1) Go the “back route” to Sacre Coeur by accident
“Let’s get off at this Metro station, it says the Furnicular up to the top is right there”
– Arrives at a very run down metro station –
“Uhm… let’s just walk up here.”
– Continually walks up dodgy back streets-
“… are we lost? Shall we get a map out? OH NO, LOOK there are stairs!”
– Collectively stare at about 300 steps –
– Have a heart attack at the top –
– Take the funicular down –
2) Lose things on the Metro
What’s the point of buying €10 worth of gourmet chocolate to leave that, your hairbrush, and your sunglasses on the Metro?
3) Go to the Museum of Erotic Art, and start at the “hardcore” section by accident first
Uhm… I’ll just leave that picture there shouldn’t I?
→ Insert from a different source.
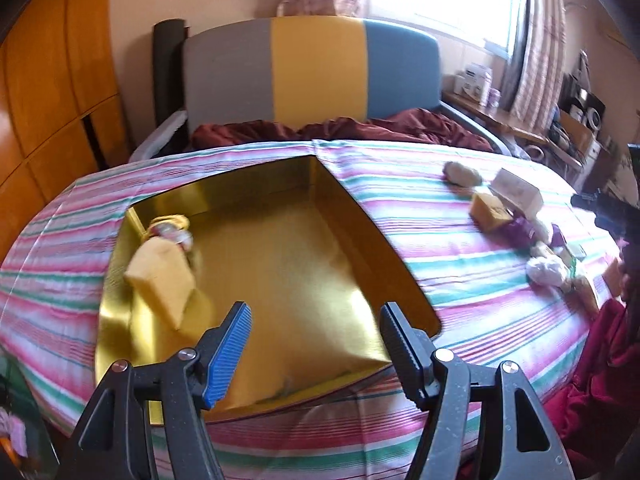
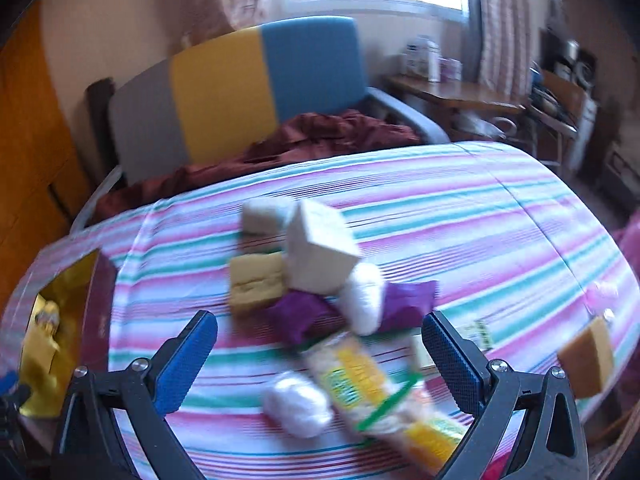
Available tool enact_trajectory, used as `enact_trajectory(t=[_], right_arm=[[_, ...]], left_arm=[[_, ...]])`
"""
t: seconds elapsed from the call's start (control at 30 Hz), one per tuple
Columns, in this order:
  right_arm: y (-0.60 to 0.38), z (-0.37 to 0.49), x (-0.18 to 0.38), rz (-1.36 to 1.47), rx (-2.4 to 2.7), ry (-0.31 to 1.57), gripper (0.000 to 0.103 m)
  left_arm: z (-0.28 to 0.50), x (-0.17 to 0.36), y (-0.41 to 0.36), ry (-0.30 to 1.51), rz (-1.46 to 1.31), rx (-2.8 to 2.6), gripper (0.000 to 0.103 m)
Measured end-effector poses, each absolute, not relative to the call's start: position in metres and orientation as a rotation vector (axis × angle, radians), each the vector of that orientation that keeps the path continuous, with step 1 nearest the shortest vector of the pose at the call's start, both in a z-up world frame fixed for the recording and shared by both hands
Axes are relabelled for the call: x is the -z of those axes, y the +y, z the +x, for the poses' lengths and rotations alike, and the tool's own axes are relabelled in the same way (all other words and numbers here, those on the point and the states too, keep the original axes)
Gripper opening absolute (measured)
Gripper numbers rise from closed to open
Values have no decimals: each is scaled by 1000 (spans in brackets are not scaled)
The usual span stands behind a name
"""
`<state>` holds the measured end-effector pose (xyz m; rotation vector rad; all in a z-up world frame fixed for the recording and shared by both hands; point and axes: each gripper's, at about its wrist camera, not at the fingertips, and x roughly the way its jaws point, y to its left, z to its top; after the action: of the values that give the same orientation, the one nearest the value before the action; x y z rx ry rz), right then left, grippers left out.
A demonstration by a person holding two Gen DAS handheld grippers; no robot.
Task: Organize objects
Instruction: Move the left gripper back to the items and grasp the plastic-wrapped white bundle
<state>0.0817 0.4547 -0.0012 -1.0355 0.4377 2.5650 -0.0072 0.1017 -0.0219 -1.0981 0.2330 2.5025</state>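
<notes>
Inside gold tin (image 1: 304, 200): one yellow box (image 1: 162, 280), one wrapped sweet (image 1: 174, 232).

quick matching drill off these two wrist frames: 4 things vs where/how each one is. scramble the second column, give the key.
Things
1. yellow rectangular sponge block
2. white cardboard box
3. clear packet of crackers with yellow-green label
4. left gripper

Places or states
A. lying on the striped cloth between the right gripper's open blue fingers
B. open, nothing between its pads, above the tin
C. inside the gold rectangular tin, near its left wall
D. in the pile on the striped cloth, beside a purple wrapper

Pairs: 1-C, 2-D, 3-A, 4-B
</notes>
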Motion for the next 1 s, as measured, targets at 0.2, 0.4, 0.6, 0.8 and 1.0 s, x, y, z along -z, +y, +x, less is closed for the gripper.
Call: enact_trajectory(t=[0.2,0.4,0.6,0.8,1.0], right_arm=[[487,90,12,-1002,-2467,687,103],[496,98,14,-978,-2418,755,103],[510,107,18,-952,-2372,859,103],[519,115,17,-902,-2364,959,103],[526,117,20,-884,-2360,1060,103]], left_arm=[[-5,31,138,246,-1134,-2374,68],[0,44,186,237,-1173,-2184,68],[8,45,231,274,-1147,-2079,67],[13,44,281,283,-1097,-1960,67],[8,61,329,224,-1161,-1839,67]])
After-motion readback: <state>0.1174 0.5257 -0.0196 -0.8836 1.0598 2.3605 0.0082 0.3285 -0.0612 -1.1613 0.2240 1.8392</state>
“It’s just a bit too erotic for me!”
4) Walk up the whole entire Champs-Elysses from the Louvre when you’re a bit tipsy
“Oh, it doesn’t really look that long!”
It will involve walking in a drunken daze until you’re so tired that you end up sitting down on a back road, wanting to never walk EVER again.
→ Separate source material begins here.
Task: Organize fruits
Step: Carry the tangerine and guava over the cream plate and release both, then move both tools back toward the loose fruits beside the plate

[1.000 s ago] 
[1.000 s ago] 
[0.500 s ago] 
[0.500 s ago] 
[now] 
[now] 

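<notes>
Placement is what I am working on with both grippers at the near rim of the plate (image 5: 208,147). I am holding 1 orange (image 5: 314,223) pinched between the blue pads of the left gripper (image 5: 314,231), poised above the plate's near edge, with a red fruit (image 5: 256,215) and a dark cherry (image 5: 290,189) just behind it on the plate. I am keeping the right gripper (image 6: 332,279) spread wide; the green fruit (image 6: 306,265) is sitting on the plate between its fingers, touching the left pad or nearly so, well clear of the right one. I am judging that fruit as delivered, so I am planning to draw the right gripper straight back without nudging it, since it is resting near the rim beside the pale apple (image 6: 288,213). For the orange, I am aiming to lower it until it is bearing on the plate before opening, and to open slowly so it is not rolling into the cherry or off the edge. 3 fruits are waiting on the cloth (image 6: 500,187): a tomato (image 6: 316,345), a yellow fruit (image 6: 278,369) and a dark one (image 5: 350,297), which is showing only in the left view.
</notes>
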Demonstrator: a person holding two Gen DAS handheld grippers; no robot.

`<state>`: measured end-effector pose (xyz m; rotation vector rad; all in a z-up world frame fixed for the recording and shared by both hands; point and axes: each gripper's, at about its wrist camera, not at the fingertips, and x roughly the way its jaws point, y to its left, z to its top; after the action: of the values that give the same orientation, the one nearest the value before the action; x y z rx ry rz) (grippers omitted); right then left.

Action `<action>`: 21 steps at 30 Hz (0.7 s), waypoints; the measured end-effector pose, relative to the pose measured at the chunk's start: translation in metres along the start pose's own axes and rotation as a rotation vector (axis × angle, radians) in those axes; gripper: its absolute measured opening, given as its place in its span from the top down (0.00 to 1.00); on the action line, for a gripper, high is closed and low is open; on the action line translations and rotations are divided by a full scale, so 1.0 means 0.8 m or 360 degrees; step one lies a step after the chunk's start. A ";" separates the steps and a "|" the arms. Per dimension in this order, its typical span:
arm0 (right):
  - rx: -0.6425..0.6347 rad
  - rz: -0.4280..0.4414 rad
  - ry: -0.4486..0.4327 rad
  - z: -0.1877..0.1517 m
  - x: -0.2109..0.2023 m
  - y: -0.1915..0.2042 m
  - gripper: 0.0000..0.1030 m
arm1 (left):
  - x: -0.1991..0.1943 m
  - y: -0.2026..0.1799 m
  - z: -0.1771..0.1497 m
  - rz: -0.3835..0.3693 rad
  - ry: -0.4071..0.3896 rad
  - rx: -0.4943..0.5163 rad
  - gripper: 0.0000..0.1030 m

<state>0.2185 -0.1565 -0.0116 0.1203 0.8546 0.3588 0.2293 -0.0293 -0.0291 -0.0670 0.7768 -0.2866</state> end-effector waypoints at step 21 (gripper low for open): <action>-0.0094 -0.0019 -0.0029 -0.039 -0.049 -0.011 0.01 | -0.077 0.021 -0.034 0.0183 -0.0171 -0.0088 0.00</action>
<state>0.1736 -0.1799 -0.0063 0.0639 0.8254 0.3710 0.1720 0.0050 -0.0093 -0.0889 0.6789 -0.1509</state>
5) Visit something other than the Eiffel Tower in one day
“No Okay, I think we’ll just have it from this angle now”
“Oh no look, A RAINBOW!”
“I feel we haven’t discovered it from this specific angle yet.”
“You mean there are OTHER things in Paris than the Eiffel Tower?!”
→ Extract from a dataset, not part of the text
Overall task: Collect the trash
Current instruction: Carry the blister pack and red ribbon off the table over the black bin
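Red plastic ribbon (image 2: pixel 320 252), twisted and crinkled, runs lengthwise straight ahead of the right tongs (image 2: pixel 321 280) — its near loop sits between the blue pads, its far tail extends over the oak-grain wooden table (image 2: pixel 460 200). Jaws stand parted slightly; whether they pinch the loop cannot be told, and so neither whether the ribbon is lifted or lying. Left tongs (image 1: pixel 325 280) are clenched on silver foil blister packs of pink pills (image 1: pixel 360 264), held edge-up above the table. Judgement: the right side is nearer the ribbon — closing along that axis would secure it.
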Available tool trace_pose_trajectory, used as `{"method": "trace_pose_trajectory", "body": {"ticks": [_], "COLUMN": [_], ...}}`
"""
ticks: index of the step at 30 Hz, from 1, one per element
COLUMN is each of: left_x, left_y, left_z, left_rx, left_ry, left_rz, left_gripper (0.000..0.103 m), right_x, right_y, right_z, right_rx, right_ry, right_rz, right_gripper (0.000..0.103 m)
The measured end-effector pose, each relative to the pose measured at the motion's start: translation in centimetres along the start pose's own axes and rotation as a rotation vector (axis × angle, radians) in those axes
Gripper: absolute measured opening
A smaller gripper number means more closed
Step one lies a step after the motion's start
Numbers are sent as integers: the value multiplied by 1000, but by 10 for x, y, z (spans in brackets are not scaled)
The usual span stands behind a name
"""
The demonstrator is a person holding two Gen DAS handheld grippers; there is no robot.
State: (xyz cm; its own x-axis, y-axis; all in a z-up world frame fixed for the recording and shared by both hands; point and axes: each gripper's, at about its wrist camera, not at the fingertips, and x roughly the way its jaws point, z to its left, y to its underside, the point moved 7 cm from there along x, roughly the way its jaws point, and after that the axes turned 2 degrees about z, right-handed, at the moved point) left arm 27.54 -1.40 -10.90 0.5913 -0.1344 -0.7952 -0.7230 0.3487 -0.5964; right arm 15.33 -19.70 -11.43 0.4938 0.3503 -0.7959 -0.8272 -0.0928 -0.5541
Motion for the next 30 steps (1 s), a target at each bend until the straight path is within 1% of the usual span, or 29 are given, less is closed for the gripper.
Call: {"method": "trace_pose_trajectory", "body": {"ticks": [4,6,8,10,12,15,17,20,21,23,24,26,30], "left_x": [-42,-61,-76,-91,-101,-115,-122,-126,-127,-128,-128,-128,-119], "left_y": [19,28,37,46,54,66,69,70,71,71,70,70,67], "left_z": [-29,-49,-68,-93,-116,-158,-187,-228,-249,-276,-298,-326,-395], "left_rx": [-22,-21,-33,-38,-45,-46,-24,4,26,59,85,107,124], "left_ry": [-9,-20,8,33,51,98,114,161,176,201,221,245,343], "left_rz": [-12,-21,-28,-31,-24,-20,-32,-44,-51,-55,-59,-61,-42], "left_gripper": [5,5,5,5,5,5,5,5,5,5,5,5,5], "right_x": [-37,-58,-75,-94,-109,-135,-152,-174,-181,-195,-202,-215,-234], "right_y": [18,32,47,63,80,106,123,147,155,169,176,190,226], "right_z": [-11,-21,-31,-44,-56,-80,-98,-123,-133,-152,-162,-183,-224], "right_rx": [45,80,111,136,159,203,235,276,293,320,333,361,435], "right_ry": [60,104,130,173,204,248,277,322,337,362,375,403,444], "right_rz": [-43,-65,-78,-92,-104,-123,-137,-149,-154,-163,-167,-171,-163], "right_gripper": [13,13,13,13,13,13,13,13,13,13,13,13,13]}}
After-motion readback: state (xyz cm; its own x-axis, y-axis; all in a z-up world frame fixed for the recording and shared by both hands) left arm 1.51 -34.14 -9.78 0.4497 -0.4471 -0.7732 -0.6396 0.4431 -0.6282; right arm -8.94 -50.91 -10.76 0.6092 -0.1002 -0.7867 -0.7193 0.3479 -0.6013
6) Throw paper at beautiful French men to get their attention
They will turn around, and out of embarrassment you will stare at the ground, at the ceiling, and absolutely EVERYWHERE to avoid them looking at you in confusion
7) Take self portraits when you’re too scared to ask people
They’ll end up like this
8) Do the three poses at every opportunity and famous monument
The: “LOOK AT MY CRIB!” pose
The “Cheshire cat head tilt” pose
and The “LOOK HOW EXCITED I AM AT A VERY STRANGE ANGLE” photos
9) Blow your budget on the last night
Bear in mind that’s €42 on alcohol alone. Woops.
10) Drink wine, all the time
Haha, no I’m just joking about that one.